Tuesday, August 20, 2019

Moonrise


MOONRISE   ***

Frank Borzage
1948


IDEA:  Danny has been ridiculed and abused mercilessly since his father was hanged for shooting a man. After he kills one of his tormenters during a fight, he attempts to evade the consequences.


BLURB:  When a film comes out of the gate with as much brio as Moonrise, the likelihood of it sustaining such vigor is fairly low. It’s not exactly a surprise, then, that this is the case with Borzage’s film. Following a jolting opening, in which the traumatic history that haunts the protagonist is conveyed in paroxysms of expressionistic shadows and alarming cuts, the film settles into a more straightforward vein as Dane Clark’s Danny tries to outrun both his past and the law. Borzage and Russell’s rich visual palette remains, but the opening’s visceral shocks are replaced by more prosaic evocations of shame and guilt, symbolized by noose-like hangings and constricted, tenebrous spaces. Still, Borzage keeps an anguished and compassionate focus on Danny, and he keeps us shrewdly attuned to his psychological state.
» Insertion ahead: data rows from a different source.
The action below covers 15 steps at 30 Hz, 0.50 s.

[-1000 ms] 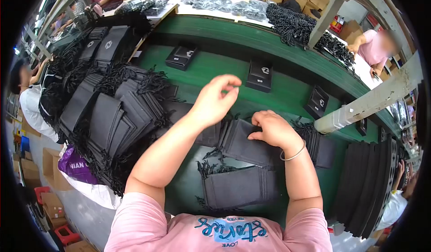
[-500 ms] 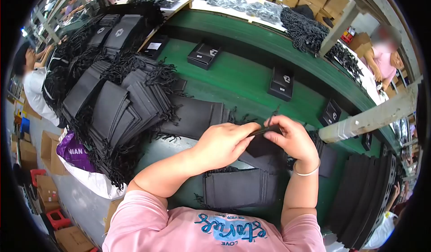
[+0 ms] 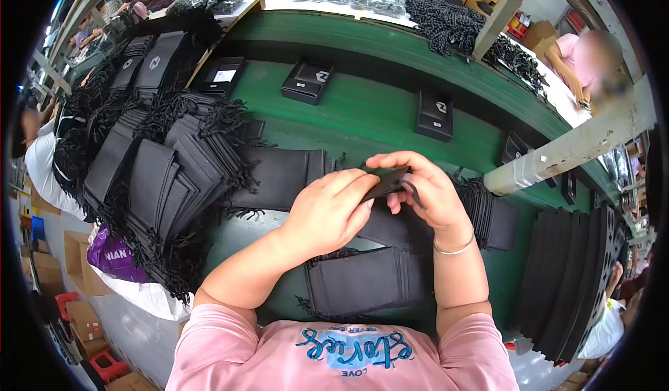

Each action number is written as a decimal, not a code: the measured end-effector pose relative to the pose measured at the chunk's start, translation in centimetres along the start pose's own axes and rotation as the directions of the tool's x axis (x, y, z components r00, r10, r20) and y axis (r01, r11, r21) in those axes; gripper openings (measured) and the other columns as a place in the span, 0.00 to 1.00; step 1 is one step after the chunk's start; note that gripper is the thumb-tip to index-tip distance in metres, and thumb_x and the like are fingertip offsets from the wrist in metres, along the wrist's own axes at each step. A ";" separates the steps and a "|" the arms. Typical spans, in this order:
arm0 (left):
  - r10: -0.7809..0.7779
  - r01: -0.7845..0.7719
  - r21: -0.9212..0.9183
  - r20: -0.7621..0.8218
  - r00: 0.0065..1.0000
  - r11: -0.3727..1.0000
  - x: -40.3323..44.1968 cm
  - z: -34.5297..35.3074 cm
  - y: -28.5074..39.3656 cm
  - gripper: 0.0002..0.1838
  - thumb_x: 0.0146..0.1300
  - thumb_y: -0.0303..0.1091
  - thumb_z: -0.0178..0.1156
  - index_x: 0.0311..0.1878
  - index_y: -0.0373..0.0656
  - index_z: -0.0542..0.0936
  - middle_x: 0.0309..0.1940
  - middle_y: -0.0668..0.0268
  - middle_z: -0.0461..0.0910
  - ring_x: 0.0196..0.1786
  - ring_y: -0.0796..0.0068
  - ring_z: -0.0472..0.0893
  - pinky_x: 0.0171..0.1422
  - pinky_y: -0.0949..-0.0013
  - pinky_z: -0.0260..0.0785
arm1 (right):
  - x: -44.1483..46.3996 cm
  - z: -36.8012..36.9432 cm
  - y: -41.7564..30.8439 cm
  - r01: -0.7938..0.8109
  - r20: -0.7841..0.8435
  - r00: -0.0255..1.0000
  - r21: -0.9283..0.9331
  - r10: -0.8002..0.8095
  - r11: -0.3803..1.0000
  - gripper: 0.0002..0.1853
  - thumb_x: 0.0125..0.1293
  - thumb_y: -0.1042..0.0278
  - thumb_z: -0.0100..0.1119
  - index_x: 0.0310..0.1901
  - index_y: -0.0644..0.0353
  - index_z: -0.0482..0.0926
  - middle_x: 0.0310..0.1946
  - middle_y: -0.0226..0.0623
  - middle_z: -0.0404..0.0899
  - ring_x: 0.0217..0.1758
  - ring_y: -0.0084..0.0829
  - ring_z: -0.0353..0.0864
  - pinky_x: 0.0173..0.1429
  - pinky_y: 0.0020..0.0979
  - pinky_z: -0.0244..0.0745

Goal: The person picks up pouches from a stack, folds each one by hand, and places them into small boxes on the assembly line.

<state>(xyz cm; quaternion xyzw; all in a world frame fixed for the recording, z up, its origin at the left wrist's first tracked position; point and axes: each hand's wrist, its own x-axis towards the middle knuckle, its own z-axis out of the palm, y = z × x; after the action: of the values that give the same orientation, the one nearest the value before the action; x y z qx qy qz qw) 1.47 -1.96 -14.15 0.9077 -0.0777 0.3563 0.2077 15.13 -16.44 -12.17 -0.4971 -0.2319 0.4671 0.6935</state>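
Observation:
A small black drawstring pouch (image 3: 385,185) is held up between my two hands, tilted nearly edge-on to me. My left hand (image 3: 329,210) pinches its near left end, fingers pressed together. At the other end my right hand (image 3: 431,190) curls round it, with thumb and fingers on the black material; part of this grip is hidden. Below my hands lies a stack of flat black pouches (image 3: 359,283) with cords at one side. More flat pouches (image 3: 268,175) lie beyond my left forearm, and a corded bundle (image 3: 500,222) sits right of my right wrist.
A large heap of corded pouches (image 3: 150,182) rises on the left. Open black boxes (image 3: 306,83) sit on the green conveyor (image 3: 376,91). A pale post (image 3: 571,140) slants in at the right, above stacked black sheets (image 3: 557,279). A co-worker (image 3: 575,60) sits across the line.
The pouch has turned up so that more of its surface shows. My right hand has opened wider round it, and the whole view has shifted slightly.

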 end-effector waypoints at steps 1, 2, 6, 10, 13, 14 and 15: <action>-0.172 0.176 -0.200 0.035 0.984 0.964 -0.1 0.0 -0.2 0.17 0.62 0.34 0.61 0.51 0.37 0.74 0.36 0.62 0.79 0.34 0.67 0.78 0.39 0.69 0.72 | -0.1 0.0 0.0 0.017 0.008 1.000 -0.029 -0.017 0.999 0.16 0.55 0.86 0.54 0.46 0.65 0.76 0.37 0.37 0.81 0.29 0.23 0.76 0.31 0.18 0.70; -0.330 0.344 -0.385 0.105 0.938 0.856 -0.4 0.0 -0.2 0.16 0.63 0.34 0.60 0.51 0.37 0.74 0.35 0.63 0.78 0.33 0.70 0.77 0.39 0.70 0.71 | -0.4 -0.1 0.1 0.031 0.013 0.999 -0.056 -0.030 0.998 0.15 0.56 0.85 0.56 0.46 0.65 0.76 0.35 0.35 0.80 0.27 0.22 0.74 0.30 0.17 0.69; -0.539 0.611 -0.626 0.337 0.772 0.485 -1.1 -0.1 -0.1 0.15 0.67 0.35 0.58 0.52 0.37 0.73 0.34 0.65 0.76 0.32 0.75 0.74 0.37 0.73 0.68 | -0.6 0.1 0.5 0.068 -0.022 0.997 -0.187 -0.073 0.980 0.11 0.58 0.81 0.61 0.44 0.64 0.77 0.30 0.31 0.78 0.24 0.19 0.71 0.27 0.17 0.66; -0.500 0.619 -0.551 0.372 0.783 0.559 -1.2 0.1 0.0 0.14 0.69 0.35 0.56 0.52 0.37 0.73 0.33 0.66 0.76 0.32 0.78 0.72 0.36 0.74 0.65 | -0.3 0.2 1.0 0.079 -0.148 0.977 -0.419 -0.154 0.904 0.09 0.60 0.74 0.67 0.41 0.64 0.79 0.27 0.28 0.78 0.24 0.18 0.68 0.30 0.19 0.67; -0.497 0.591 -0.601 0.341 0.798 0.538 -1.3 0.6 0.2 0.14 0.69 0.33 0.55 0.53 0.37 0.73 0.34 0.65 0.75 0.33 0.76 0.73 0.37 0.74 0.66 | -0.3 0.6 1.2 0.157 -0.135 0.957 -0.504 -0.257 0.849 0.07 0.59 0.74 0.67 0.38 0.63 0.80 0.25 0.27 0.77 0.24 0.17 0.68 0.30 0.19 0.65; -0.498 0.582 -0.617 0.330 0.802 0.529 -1.3 0.8 0.2 0.14 0.69 0.33 0.55 0.53 0.37 0.72 0.34 0.65 0.75 0.33 0.76 0.73 0.37 0.74 0.66 | -0.4 0.6 1.3 0.181 -0.127 0.949 -0.531 -0.288 0.828 0.07 0.59 0.74 0.68 0.37 0.62 0.80 0.24 0.27 0.77 0.24 0.17 0.67 0.30 0.18 0.65; -0.500 0.581 -0.617 0.326 0.803 0.531 -1.4 1.1 0.1 0.14 0.69 0.33 0.55 0.53 0.37 0.72 0.34 0.65 0.75 0.33 0.76 0.73 0.37 0.74 0.66 | -0.4 0.6 1.3 0.183 -0.123 0.949 -0.532 -0.289 0.827 0.07 0.59 0.74 0.68 0.37 0.62 0.80 0.24 0.27 0.77 0.24 0.17 0.67 0.30 0.18 0.65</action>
<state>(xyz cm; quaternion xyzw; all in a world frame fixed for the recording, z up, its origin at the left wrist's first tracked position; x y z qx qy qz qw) 1.12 -2.52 -15.80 0.7586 0.0688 0.1683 0.6257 13.93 -16.37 -13.08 -0.6754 -0.3378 0.2466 0.6074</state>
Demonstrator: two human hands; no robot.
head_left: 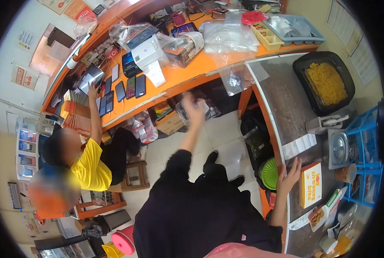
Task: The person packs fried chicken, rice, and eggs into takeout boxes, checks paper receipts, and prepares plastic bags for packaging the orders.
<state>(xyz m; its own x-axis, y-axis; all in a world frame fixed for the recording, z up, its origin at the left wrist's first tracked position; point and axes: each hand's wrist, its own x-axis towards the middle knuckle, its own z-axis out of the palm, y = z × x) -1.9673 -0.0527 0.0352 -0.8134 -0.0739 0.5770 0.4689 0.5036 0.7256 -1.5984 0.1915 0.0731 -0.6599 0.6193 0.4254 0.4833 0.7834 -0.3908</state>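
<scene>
Co-worker: one person in a yellow shirt (93,167) is sitting by the left end of the orange counter (174,80), a hand (93,90) reaching to one flat, glossy tablet (95,74).
Phones: I'm counting at least seven slim, glassy phones (131,87) lying towards the counter's left end, several near its front edge.
Printer: one boxy white printer (146,53) is standing beside them, a strip of receipt paper (154,75) spilling down its front.
Left hand: the wearer's left hand (194,112) is hanging in the air just off the orange counter's front edge, blurring; I can't tell how wide its fingers are standing or whether it is holding anything.
Bags: clear, crinkly plastic bags (230,38) are lying in a stack near the far right corner, too layered for counting.
Right hand: the wearer's right hand (290,174) is resting on the left edge of the grey counter (282,99), fingers loosely spread.
Box: one flat cardboard box (311,185), white and yellow-orange, is lying just beside those fingers, near that left edge.
Tray: one black, round-cornered tray (301,69) is holding grainy yellow rice (327,84) at the grey counter's far right corner.
Pan: one smooth steel pan (339,148) is sitting by the right edge.
</scene>
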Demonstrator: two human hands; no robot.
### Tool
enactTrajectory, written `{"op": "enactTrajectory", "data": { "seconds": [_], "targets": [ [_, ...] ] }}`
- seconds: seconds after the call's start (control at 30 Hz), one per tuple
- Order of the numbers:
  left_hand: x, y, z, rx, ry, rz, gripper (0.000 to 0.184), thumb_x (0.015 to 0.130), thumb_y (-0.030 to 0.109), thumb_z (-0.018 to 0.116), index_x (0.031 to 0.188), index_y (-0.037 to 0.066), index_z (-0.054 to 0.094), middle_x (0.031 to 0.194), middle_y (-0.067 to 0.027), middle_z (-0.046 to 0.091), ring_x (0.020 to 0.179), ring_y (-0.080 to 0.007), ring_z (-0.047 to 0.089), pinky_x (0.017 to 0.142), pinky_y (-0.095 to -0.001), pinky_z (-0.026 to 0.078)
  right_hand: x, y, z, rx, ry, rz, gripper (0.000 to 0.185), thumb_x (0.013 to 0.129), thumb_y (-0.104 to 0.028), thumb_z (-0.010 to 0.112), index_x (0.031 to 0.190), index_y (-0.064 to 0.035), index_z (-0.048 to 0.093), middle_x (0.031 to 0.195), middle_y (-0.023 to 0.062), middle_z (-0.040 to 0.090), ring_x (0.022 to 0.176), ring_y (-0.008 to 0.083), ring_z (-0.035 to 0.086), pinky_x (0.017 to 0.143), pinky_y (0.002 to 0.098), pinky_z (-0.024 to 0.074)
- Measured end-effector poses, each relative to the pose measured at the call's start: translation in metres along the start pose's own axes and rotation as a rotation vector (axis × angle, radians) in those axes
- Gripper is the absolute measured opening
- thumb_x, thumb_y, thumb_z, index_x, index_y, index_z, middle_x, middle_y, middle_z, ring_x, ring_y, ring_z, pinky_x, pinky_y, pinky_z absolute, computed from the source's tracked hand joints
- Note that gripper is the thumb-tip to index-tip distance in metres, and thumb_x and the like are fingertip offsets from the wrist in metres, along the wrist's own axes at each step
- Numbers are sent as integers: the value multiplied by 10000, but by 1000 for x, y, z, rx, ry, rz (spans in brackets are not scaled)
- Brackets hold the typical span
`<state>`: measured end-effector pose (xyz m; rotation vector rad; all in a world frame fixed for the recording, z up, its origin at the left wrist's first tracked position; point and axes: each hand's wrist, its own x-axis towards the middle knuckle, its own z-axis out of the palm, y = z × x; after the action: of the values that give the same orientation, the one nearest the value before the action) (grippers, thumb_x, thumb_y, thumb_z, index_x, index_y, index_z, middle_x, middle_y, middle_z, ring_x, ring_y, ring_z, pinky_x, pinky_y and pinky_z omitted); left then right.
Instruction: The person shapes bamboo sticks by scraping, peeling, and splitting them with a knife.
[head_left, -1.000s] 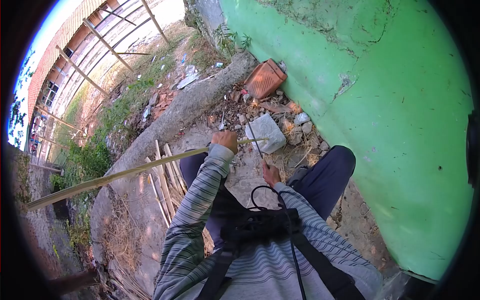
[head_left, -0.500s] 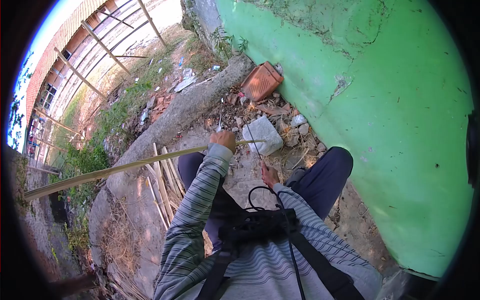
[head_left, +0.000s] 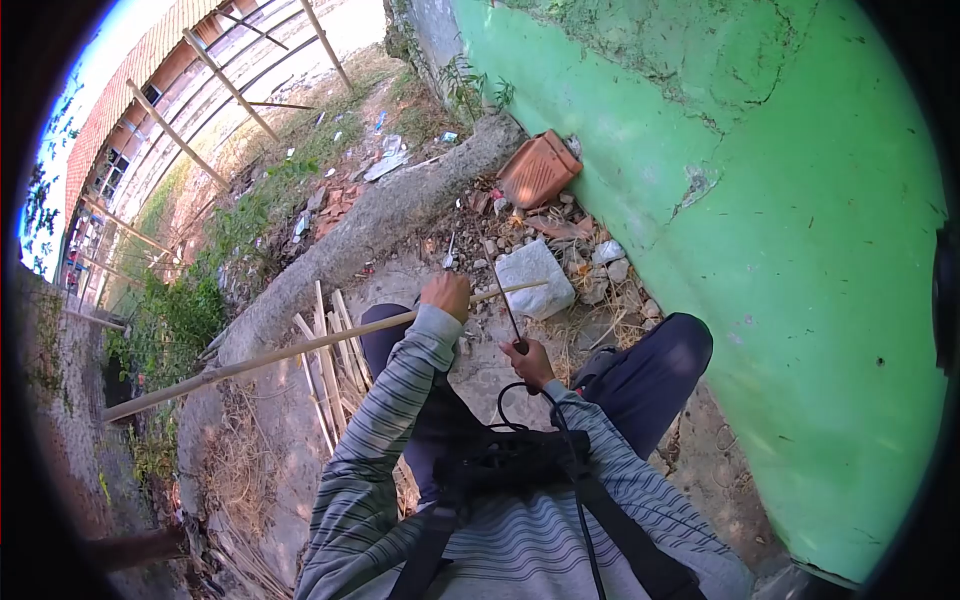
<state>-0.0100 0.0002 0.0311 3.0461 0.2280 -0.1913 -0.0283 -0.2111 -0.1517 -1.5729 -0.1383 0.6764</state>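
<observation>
My left hand (head_left: 447, 293) is closed round a long bamboo strip (head_left: 260, 360), which slants from the lower left to a thin tip above a pale, block-like stone (head_left: 536, 278). In my right hand (head_left: 533, 364) is the dark handle of a knife (head_left: 506, 302). Its long, narrow blade points away from me and crosses the bamboo near the tip, left of the stone's middle. Whether the blade touches the bamboo I cannot tell. Several split bamboo strips (head_left: 325, 365) lie on the ground beside my left knee.
A green wall (head_left: 800, 250) rises on the right, with an orange-brown clay piece (head_left: 540, 170) at its foot. Rubble and stones (head_left: 593, 287) lie around the block. A rough concrete ridge (head_left: 350, 245) runs diagonally on the left, past green plants (head_left: 185, 320). A black cable (head_left: 505, 400) loops near my right wrist.
The bamboo strip has shifted and turned, so its narrower side shows and its far end sits further right and lower. My right hand with the knife has moved slightly left. The view has shifted a little.
</observation>
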Motion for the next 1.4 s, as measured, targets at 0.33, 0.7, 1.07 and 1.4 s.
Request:
{"op": "enactTrajectory", "data": {
  "seconds": [0.33,0.7,1.07,1.4],
  "targets": [
    [-48,-15,-23,-96,101,-49,140,758,146,687,884,86,687,831,-165,690,815,-394,674,698,-502,527,20,10,-20,290,130,77,409,878,-379,738,686,-52,587,569,-7,542,474,91,495,449,296,388],
    [-43,-57,-1,-126,259,73,137,861,146,599,925,162,719,823,-65,676,800,-280,666,809,-419,431,7,-49,-43,-217,660,-413,248,850,-233,766,802,-38,621,609,30,558,562,125,518,568,319,440],
    [-18,-58,16,-37,97,247,92,855,130,617,897,175,686,861,-19,650,1040,-218,609,1118,-547,227,4,-32,-34,-254,315,-359,310,816,-266,822,1042,-60,771,708,0,663,624,92,552,585,290,434],
    [-26,-43,-8,-13,359,438,143,823,137,647,931,175,732,1160,11,640,1253,-150,534,1230,-556,142,23,10,-29,-59,232,-148,195,877,-251,787,863,-68,722,616,-64,559,510,35,451,466,249,324]
  ]
}}
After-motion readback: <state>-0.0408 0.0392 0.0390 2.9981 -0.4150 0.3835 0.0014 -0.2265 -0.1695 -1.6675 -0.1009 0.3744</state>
Through its audiovisual repetitions, the film displays both an understanding of anxiety’s circular structure and the ways it finds a correlative in the narrative and formal conventions of noir. Perhaps the ultimate success of Moonrise, however, is in how it finally breaks from those conventions to give its protagonist redemptive agency. Swerving away from the standard postwar fatalism, Borzage pronounces a belief in the ability of man to absolve himself from violence and trauma, mostly with the help of women’s love and wisdom. It’s earnest to a fault, but it’s also a relieving breath of air that lifts the film’s damp pall.